_Available data:_
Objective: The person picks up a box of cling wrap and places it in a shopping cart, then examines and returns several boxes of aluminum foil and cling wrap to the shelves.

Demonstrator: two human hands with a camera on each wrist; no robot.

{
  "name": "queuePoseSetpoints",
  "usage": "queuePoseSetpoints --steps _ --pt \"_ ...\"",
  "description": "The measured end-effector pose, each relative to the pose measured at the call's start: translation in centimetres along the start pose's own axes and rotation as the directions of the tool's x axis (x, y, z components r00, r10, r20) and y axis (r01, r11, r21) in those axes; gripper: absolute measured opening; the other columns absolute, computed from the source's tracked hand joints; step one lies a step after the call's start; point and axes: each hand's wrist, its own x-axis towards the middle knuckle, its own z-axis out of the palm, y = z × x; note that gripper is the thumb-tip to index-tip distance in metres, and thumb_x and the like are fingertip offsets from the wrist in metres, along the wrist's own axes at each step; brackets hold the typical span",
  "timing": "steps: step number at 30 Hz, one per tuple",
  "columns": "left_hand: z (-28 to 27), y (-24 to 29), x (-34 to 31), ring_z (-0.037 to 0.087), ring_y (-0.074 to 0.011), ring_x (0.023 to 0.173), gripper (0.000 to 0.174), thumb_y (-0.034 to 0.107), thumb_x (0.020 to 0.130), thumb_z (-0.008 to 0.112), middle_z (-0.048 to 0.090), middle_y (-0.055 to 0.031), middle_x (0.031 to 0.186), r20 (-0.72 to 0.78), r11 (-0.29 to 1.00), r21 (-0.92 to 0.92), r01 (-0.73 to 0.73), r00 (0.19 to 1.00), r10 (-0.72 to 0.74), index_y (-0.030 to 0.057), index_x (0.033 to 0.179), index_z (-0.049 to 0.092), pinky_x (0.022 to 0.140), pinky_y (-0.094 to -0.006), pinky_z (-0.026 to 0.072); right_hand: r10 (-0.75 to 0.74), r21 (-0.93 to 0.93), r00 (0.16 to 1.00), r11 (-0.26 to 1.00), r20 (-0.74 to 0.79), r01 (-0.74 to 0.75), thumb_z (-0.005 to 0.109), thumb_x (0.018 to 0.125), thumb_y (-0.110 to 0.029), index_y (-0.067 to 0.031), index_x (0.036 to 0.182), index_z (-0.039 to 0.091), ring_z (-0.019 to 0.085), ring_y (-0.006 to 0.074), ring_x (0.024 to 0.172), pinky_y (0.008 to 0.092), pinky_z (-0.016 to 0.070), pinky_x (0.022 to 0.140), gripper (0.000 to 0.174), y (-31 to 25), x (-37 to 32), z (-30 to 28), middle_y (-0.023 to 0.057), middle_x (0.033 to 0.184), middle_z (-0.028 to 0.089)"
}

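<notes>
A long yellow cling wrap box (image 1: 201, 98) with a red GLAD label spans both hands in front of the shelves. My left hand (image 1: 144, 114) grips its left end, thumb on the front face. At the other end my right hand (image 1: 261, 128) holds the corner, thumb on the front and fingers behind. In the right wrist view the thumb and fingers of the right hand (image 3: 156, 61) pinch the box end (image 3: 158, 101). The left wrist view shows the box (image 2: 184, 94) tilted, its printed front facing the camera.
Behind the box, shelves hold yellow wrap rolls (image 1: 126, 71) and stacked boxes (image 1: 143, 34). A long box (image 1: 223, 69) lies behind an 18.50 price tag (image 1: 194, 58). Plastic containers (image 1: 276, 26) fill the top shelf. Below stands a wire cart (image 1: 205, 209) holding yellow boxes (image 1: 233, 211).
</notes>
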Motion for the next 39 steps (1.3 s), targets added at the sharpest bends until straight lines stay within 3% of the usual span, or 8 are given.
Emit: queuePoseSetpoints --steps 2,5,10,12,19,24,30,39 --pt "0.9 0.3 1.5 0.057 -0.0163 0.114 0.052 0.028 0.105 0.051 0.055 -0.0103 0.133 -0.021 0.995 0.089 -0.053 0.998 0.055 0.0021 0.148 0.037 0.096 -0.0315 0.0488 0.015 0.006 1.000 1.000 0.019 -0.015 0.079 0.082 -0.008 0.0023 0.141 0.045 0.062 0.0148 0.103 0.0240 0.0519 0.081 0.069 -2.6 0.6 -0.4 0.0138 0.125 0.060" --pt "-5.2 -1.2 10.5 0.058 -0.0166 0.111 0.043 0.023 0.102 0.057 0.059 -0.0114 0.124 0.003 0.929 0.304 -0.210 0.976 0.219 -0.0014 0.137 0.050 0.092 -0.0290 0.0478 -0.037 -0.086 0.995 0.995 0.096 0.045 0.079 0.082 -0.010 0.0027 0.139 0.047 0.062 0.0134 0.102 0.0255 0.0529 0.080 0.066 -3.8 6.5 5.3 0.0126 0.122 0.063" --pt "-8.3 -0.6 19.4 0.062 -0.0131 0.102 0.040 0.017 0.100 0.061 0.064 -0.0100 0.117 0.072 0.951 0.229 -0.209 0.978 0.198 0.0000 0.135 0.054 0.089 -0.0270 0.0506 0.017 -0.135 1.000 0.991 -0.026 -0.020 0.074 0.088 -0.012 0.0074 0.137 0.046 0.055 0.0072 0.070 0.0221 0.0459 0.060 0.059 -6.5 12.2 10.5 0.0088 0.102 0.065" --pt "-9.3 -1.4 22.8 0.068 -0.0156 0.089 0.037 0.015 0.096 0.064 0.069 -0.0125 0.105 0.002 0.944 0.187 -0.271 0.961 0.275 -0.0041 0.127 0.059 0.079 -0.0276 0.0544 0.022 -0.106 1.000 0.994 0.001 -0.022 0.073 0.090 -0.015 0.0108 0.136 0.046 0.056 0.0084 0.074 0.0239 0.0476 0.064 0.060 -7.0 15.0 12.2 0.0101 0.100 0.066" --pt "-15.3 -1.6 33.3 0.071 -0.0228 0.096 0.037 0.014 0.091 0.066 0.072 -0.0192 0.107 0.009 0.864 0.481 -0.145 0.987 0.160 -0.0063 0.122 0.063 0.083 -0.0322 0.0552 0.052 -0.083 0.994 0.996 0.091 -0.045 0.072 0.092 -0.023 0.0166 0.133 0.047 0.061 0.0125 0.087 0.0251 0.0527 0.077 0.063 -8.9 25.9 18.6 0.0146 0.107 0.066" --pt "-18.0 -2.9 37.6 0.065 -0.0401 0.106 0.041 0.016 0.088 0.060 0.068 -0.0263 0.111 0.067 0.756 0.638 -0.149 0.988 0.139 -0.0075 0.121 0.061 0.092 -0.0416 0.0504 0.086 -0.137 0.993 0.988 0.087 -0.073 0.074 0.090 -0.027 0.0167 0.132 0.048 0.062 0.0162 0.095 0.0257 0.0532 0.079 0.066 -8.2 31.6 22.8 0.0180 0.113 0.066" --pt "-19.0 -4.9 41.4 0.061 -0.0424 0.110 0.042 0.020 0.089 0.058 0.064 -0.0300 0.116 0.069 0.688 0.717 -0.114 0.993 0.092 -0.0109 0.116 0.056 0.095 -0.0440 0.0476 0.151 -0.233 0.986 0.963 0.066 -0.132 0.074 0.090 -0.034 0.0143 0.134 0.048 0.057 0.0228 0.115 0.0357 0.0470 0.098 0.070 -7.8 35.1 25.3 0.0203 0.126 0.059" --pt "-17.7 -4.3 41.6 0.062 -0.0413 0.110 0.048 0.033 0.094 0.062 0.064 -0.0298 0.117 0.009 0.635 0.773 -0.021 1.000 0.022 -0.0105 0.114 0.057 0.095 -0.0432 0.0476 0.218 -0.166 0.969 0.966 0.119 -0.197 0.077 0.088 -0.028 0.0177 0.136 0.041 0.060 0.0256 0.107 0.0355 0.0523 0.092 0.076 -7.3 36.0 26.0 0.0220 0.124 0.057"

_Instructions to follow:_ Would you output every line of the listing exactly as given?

_Task output:_
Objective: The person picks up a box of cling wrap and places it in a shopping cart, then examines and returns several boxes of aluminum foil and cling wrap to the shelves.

Demonstrator: two human hands with a camera on each wrist; no robot.

{
  "name": "queuePoseSetpoints",
  "usage": "queuePoseSetpoints --steps _ --pt \"_ ...\"",
  "description": "The measured end-effector pose, each relative to the pose measured at the call's start: translation in centimetres along the start pose's own axes and rotation as the directions of the tool's x axis (x, y, z components r00, r10, r20) and y axis (r01, r11, r21) in those axes; gripper: absolute measured opening; the other columns absolute, computed from the source's tracked hand joints; step one lies a step after the call's start; point and axes: each hand's wrist, its own x-axis towards the middle knuckle, its own z-axis out of the palm, y = z × x; note that gripper is the thumb-tip to index-tip distance in metres, and thumb_x and the like are fingertip offsets from the wrist in metres, along the wrist's own axes at each step; brackets hold the typical span",
  "timing": "steps: step number at 30 Hz, one per tuple",
  "columns": "left_hand: z (-28 to 27), y (-24 to 29), x (-34 to 31), ring_z (-0.037 to 0.087), ring_y (-0.074 to 0.011), ring_x (0.023 to 0.173), gripper (0.000 to 0.174), thumb_y (-0.034 to 0.107), thumb_x (0.020 to 0.130), thumb_z (-0.008 to 0.112), middle_z (-0.048 to 0.090), middle_y (-0.055 to 0.031), middle_x (0.031 to 0.186), r20 (-0.72 to 0.78), r11 (-0.29 to 1.00), r21 (-0.92 to 0.92), r01 (-0.73 to 0.73), r00 (0.19 to 1.00), r10 (-0.72 to 0.74), index_y (-0.030 to 0.057), index_x (0.033 to 0.179), index_z (-0.049 to 0.092), pinky_x (0.022 to 0.140), pinky_y (-0.094 to -0.006), pinky_z (-0.026 to 0.072); right_hand: r10 (-0.75 to 0.74), r21 (-0.93 to 0.93), r00 (0.16 to 1.00), r11 (-0.26 to 1.00), r20 (-0.74 to 0.79), r01 (-0.74 to 0.75), thumb_z (-0.005 to 0.109), thumb_x (0.018 to 0.125), thumb_y (-0.110 to 0.029), index_y (-0.067 to 0.031), index_x (0.036 to 0.182), index_z (-0.039 to 0.091), ring_z (-0.019 to 0.085), ring_y (-0.006 to 0.074), ring_x (0.024 to 0.172), pinky_y (0.008 to 0.092), pinky_z (-0.016 to 0.070), pinky_x (0.022 to 0.140), gripper (0.000 to 0.174), y (-31 to 25), x (-37 to 32), z (-30 to 28), middle_y (-0.023 to 0.057), middle_x (0.033 to 0.184), middle_z (-0.028 to 0.089)"
}

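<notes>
A long yellow cling wrap box (image 1: 201, 98) with a red GLAD label spans both hands in front of the shelves. My left hand (image 1: 144, 114) grips its left end, thumb on the front face. At the other end my right hand (image 1: 261, 128) holds the corner, thumb on the front and fingers behind. In the right wrist view the thumb and fingers of the right hand (image 3: 156, 61) pinch the box end (image 3: 158, 101). The left wrist view shows the box (image 2: 184, 94) tilted, its printed front facing the camera.
Behind the box, shelves hold yellow wrap rolls (image 1: 126, 71) and stacked boxes (image 1: 143, 34). A long box (image 1: 223, 69) lies behind an 18.50 price tag (image 1: 194, 58). Plastic containers (image 1: 276, 26) fill the top shelf. Below stands a wire cart (image 1: 205, 209) holding yellow boxes (image 1: 233, 211).
</notes>
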Motion for the next 39 steps (1.3 s), targets added at the sharpest bends until straight lines stay within 3% of the usual span, or 8 are given.
Emit: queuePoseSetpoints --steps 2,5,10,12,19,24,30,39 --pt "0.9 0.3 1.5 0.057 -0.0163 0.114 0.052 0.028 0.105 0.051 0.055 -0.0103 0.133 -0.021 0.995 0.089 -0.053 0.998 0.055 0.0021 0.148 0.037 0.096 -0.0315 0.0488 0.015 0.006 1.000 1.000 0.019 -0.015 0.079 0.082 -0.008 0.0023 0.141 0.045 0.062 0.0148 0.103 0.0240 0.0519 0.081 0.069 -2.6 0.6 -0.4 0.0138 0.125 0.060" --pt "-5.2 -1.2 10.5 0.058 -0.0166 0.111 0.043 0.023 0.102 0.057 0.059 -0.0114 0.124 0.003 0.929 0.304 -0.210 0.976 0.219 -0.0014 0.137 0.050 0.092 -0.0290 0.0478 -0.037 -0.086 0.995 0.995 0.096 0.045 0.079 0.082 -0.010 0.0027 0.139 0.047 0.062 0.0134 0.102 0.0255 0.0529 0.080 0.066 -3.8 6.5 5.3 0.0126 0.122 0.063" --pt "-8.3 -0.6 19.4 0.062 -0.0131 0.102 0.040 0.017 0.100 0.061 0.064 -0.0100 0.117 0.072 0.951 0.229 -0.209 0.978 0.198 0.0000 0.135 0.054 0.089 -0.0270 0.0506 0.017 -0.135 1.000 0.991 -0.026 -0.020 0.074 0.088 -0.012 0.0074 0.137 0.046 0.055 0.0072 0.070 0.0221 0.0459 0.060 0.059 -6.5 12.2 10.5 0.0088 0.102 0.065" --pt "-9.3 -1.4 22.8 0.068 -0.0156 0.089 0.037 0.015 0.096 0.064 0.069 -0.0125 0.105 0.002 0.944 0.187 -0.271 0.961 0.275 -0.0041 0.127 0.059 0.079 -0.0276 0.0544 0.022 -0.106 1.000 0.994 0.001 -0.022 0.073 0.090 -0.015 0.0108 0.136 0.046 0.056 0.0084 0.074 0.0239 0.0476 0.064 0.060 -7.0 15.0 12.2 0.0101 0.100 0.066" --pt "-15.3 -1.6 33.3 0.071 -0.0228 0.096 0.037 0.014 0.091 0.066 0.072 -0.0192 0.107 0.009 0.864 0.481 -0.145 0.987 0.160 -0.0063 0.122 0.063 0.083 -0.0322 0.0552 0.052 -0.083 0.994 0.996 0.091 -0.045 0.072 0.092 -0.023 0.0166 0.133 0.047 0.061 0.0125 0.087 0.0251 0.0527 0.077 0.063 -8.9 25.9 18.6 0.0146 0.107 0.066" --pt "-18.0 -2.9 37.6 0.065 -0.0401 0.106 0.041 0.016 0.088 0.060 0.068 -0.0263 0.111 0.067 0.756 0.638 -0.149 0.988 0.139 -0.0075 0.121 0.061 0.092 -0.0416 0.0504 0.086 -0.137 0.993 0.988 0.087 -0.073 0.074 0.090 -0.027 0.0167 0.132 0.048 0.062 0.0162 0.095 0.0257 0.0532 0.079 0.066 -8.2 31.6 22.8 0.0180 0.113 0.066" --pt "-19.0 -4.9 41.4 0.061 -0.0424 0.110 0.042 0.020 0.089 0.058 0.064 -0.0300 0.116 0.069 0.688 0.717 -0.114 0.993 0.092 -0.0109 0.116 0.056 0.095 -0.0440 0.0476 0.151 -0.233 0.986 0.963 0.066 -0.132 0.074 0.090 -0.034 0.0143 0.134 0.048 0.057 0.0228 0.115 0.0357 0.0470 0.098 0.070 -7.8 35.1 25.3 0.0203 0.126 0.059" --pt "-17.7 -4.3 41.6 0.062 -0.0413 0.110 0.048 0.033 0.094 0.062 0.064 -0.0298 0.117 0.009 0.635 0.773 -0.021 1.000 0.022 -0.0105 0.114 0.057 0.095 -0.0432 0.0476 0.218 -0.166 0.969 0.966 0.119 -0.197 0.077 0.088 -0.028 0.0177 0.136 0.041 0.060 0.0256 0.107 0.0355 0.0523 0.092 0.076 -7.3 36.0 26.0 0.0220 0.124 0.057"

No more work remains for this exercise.